Direktorat Jenderal Penegakan Hukum (Ditjen Gakkum) Kementerian ESDM menemukan adanya tumpukan batu bara tak bertuan di sejumlah dermaga bongkar muat barang tambang (jetty) di sepanjang jalur Sungai Mahakam.
Tumpukan batu bara tersebut memiliki berat total sekitar 50.000 ton dan diduga berasal dari aktivitas pertambangan ilegal.
Stockpile batu bara tersebut ditemukan di enam titik lokasi yang berbeda, yang tersebar di pelabuhan khusus/jetty batu bara, serta di area penambangan yang berada di Kecamatan Loa Kulu dan Kecamatan Sebulu, Kabupaten Kutai Kartanegara.

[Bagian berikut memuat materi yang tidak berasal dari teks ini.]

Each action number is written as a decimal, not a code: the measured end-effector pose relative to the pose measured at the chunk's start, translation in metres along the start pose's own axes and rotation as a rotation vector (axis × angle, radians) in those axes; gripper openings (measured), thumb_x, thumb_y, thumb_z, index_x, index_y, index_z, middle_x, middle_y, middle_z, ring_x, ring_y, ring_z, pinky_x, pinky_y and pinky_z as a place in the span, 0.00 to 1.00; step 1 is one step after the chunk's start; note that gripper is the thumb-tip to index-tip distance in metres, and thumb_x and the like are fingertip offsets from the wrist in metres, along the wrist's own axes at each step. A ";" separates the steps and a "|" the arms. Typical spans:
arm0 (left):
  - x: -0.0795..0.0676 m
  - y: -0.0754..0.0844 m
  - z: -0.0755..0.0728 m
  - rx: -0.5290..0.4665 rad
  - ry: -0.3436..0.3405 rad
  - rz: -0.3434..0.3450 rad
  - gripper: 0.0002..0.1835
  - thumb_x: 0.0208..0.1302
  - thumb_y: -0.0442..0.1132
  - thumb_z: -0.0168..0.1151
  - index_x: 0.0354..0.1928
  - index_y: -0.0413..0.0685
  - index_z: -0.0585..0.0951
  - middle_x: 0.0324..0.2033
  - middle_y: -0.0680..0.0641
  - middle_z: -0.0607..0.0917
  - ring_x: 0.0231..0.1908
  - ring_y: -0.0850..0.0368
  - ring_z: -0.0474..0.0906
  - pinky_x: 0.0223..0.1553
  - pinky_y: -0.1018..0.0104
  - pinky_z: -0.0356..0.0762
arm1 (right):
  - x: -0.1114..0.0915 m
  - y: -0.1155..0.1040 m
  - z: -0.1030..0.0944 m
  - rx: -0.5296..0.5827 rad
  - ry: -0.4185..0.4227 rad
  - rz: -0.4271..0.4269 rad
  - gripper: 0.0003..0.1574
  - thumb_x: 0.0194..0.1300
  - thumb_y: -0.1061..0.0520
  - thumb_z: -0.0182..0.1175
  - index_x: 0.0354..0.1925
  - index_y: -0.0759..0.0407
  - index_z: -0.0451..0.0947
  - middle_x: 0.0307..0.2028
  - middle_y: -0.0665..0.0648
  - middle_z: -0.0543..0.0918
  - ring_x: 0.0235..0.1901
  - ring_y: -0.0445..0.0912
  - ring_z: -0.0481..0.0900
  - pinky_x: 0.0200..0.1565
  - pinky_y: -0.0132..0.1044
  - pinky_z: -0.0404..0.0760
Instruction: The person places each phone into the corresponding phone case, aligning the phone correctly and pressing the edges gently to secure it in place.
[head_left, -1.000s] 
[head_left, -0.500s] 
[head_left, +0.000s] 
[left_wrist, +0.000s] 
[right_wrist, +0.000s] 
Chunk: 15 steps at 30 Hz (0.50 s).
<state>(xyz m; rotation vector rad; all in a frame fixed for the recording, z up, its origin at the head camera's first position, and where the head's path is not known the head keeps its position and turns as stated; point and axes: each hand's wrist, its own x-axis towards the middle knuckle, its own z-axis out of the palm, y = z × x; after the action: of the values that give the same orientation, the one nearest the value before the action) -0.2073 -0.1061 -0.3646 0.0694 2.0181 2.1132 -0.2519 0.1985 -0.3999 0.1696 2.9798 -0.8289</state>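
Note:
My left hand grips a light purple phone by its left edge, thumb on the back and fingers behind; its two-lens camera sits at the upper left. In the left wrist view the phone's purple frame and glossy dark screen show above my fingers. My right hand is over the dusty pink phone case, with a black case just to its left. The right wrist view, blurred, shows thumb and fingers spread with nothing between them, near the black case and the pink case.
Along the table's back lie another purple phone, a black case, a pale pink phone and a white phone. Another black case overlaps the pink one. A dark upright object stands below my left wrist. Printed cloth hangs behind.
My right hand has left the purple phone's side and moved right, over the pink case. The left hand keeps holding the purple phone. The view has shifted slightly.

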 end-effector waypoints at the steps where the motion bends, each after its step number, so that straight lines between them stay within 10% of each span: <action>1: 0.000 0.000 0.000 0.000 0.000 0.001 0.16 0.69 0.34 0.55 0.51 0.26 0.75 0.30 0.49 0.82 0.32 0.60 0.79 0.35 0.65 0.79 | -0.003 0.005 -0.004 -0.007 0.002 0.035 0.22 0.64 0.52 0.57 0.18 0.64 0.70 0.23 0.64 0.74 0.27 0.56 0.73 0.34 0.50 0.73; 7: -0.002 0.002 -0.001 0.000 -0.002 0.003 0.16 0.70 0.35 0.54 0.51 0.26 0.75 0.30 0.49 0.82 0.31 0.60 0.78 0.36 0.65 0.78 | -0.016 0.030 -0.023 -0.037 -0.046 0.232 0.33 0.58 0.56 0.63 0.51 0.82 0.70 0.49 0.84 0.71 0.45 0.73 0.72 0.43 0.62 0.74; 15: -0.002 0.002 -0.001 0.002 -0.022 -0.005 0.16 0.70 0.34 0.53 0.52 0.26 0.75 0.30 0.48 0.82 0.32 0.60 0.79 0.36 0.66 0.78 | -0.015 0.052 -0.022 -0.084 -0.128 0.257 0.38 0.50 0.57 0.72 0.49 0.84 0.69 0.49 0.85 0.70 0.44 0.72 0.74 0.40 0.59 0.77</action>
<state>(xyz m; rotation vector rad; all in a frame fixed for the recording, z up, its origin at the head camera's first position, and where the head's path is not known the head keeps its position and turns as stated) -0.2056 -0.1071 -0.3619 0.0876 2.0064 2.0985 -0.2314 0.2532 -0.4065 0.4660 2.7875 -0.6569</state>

Temuan ini merupakan hasil operasi pengamanan yang dilaksanakan selama dua hari, yakni pada 14-15 Januari 2026, sebagai bagian dari upaya penegakan hukum di sektor energi dan sumber daya mineral.
Direktur Jenderal Penegakan Hukum ESDM, Jeffri Huwae menjelaskan bahwa tumpukan atau stockpile batu bara tersebut merupakan kekayaan negara yang rawan hilang, sehingga pengamanan lapangan perlu dilakukan oleh Ditjen Gakkum ESDM.
Saat ini stockpile batu bara tersebut telah dilakukan pengamanan dengan pemasangan barikade menggunakan garis atau segel Ditjen Gakkum ESDM, serta dipasangi spanduk/plang larangan yang menyatakan bahwa tumpukan tersebut merupakan aset negara,”
kata Jeffri di Jakarta, Rabu 21 Januari 2026.
Jeffri menambahkan, pihaknya akan melakukan penelusuran terkait asal-usul stockpile batu bara tersebut, sembari dilakukan penilaian terkait kuantitas serta kualitas batu bara.
Nantinya, proses itu akan melibatkan pihak independen, baik surveyor atau instansi yang berwenang, sesuai dengan ketentuan peraturan perundang-undangan yang berlaku.
Setelah seluruh proses tersebut selesai, batu bara akan dilelang, dan hasilnya akan menjadi Penerimaan Negara Bukan Pajak (PNBP) pada sektor ESDM,”
ungkap Jeffri.
Langkah ini sebagai komitmen Pemerintah dalam menindak tegas praktik pertambangan ilegal, sekaligus menjaga optimalisasi penerimaan negara dari sektor energi dan sumber daya mineral.